Recently some measures have been in the news recently, such as Tokyo’s Chiyoda Ward banning smoking on its streets in the summer of 2002, or private railway stations in Tokyo banning smoking on train platforms on May 1st of this year. However, in the case of the former, the impetus for the ban was not the dangers of secondhand smoke, but rather to help cut down on cigarette butt litter, and because smoking in public is “bad manners.” In the case of the private railway stations’ ban, the action was taken by these companies, according to this Foreign Press Center Japan article,

[…] in line with the Health Promotion Law that went into effect on May 1. The new law imposes a legal obligation to prevent passive smoking, which refers to people unwillingly inhaling the secondhand smoke of others and can be extremely unpleasant and irritating for nonsmokers. It covers places used by the general public, including gymnasiums and department stores, as well as train stations.

This is all well and good, and indicates an increased awareness of the problem of secondhand smoke in a nation where 30 million people smoke, including nearly 50% of all adult males. (I suppose one should look on the bright side: in 1966, 85% of adult Japanese males smoked!) But the fact that the Ministry of Health and Welfare, which promulgated the new “health promotion” law, couldn’t even see fit to get rid of all the cigarette vending machines in its own headquarters building, seems to indicate that the government is not prepared to put its money where its mouth is.

Rather, it talks out of both sides of that mouth, and puts the money into the state coffers. Japan Tobacco, the 3rd largest cigarette maker in the world, and ostensibly privatized since 1985, is in fact still two-thirds owned by the Finance Ministry, although it is planning to sell off its equity share, at some point. According to this article, the government rakes in $18 billion U.S. a year on cigarette tax (60% of Japan’s $2/pack price is tax).

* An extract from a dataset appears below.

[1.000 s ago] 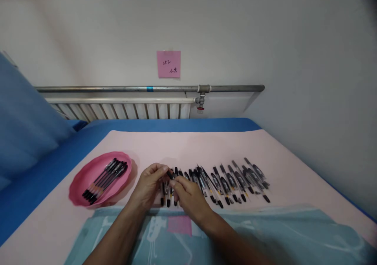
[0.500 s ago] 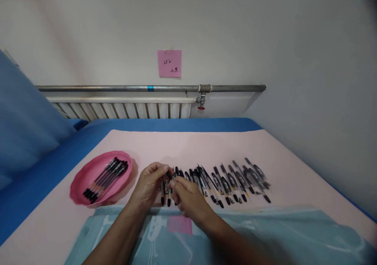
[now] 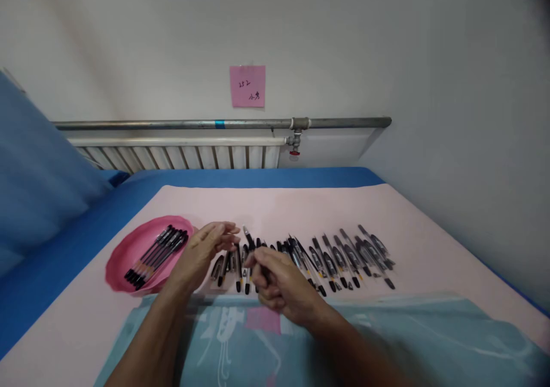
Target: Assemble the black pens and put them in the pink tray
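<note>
My right hand (image 3: 279,284) is closed around a pen (image 3: 248,237), whose black grip and pale pointed end stick up past my fingers. Most of its barrel is hidden in the fist. To the left, my left hand (image 3: 208,249) is open, its fingers stretched toward the pen but apart from it. Below and beside both hands lies a row of pen parts (image 3: 329,264): clear barrels, black caps and small pointed tips. A pink scalloped dish (image 3: 117,261) at the left holds several pens (image 3: 158,255) with black ends, lying side by side.
The pink table cover (image 3: 275,206) lies over a blue one (image 3: 258,178). A teal printed cloth (image 3: 365,329) covers the near edge. Behind stand a white radiator (image 3: 180,156) and a metal pipe (image 3: 172,125) with a valve. Blue fabric (image 3: 38,163) hangs at the left.
My left hand has let go and moved left, its fingers opening. My right hand keeps the pen, which now points up and away. More loose parts show between the hands.
</note>
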`<control>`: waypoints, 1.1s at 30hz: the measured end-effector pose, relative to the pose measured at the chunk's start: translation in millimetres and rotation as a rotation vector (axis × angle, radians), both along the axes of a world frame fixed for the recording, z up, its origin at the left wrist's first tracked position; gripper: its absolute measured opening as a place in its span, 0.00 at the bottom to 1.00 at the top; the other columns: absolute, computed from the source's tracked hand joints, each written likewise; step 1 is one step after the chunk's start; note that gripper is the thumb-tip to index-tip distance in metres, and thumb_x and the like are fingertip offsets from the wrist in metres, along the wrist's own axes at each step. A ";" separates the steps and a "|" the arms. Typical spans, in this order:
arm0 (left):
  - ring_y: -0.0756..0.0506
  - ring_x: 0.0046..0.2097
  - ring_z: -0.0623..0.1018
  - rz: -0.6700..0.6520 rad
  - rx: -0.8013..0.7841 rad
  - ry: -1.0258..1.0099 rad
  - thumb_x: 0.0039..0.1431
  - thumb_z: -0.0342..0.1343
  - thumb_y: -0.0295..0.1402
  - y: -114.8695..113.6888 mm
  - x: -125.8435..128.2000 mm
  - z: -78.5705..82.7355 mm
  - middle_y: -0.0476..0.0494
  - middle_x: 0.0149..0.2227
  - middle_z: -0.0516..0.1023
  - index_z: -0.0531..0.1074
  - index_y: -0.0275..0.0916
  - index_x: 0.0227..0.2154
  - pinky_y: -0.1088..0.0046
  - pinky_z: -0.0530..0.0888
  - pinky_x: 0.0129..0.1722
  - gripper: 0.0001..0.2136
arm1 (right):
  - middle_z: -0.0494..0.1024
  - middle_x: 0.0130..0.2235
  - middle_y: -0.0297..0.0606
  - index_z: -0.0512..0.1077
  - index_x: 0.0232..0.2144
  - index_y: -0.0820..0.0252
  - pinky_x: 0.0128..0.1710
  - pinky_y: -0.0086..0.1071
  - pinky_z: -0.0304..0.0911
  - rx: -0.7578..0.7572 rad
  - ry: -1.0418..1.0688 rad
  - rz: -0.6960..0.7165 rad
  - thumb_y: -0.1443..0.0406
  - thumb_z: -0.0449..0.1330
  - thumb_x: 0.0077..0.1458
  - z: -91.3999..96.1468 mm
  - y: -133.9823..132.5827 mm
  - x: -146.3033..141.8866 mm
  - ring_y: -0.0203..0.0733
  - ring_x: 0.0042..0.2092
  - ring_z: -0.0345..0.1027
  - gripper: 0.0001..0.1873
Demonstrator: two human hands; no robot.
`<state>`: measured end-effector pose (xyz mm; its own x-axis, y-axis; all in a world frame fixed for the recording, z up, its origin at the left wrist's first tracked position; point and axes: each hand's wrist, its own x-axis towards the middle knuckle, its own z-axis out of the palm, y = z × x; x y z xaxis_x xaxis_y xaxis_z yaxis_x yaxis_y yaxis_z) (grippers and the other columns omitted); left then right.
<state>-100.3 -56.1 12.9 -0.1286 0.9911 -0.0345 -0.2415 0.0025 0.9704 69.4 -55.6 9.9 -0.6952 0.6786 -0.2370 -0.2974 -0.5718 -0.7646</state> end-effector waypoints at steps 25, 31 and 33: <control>0.41 0.29 0.71 0.140 -0.243 1.072 0.39 0.56 0.31 1.2 -20.7 -27.6 0.43 0.17 0.68 0.65 0.39 0.14 0.70 0.60 0.30 0.06 | 0.58 0.18 0.23 0.64 0.29 0.59 0.12 0.20 0.35 0.162 -0.342 -0.099 0.58 0.49 0.54 -8.5 0.2 -1.5 0.23 0.13 0.40 0.10; 0.48 0.29 0.73 0.158 -0.180 0.275 0.42 0.56 0.33 4.1 -11.8 -7.4 0.46 0.25 0.74 0.69 0.37 0.23 0.74 0.67 0.31 0.05 | 0.62 0.19 0.27 0.63 0.24 0.60 0.16 0.22 0.43 0.407 -0.502 -0.067 0.60 0.48 0.55 -23.1 -4.3 -6.3 0.26 0.17 0.48 0.12; 0.48 0.30 0.75 0.096 -0.221 -0.040 0.43 0.58 0.32 3.8 -9.5 -5.0 0.44 0.28 0.76 0.68 0.36 0.25 0.72 0.70 0.32 0.06 | 0.63 0.20 0.28 0.62 0.22 0.60 0.19 0.23 0.45 0.482 -0.525 -0.073 0.60 0.49 0.55 -28.8 -5.1 -7.3 0.27 0.19 0.51 0.13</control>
<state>-109.8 -52.2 7.9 -0.2157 0.9423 -0.2559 -0.2891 0.1887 0.9385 62.2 -60.7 -18.9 -0.5208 0.8322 -0.1901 0.1543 -0.1273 -0.9798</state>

And so, despite the fact that over 100,000 Japanese each year die from tobacco-related illnesses, and that the cost of medical treatment for illnesses related to cigarette smoking is ¥1.3 trillion ($11 billion U.S.), I can’t see any ministry of the government getting really serious about this nasty killer, as long as it’s in their financial interests to look the other way, and there are Diet members and ministerial bureaucrats around to protect those interests.

So Mama, Naoko and I will do our best to protect Kaika from secondhand cigarette smoke, but please realize we’re fighting an uphill battle.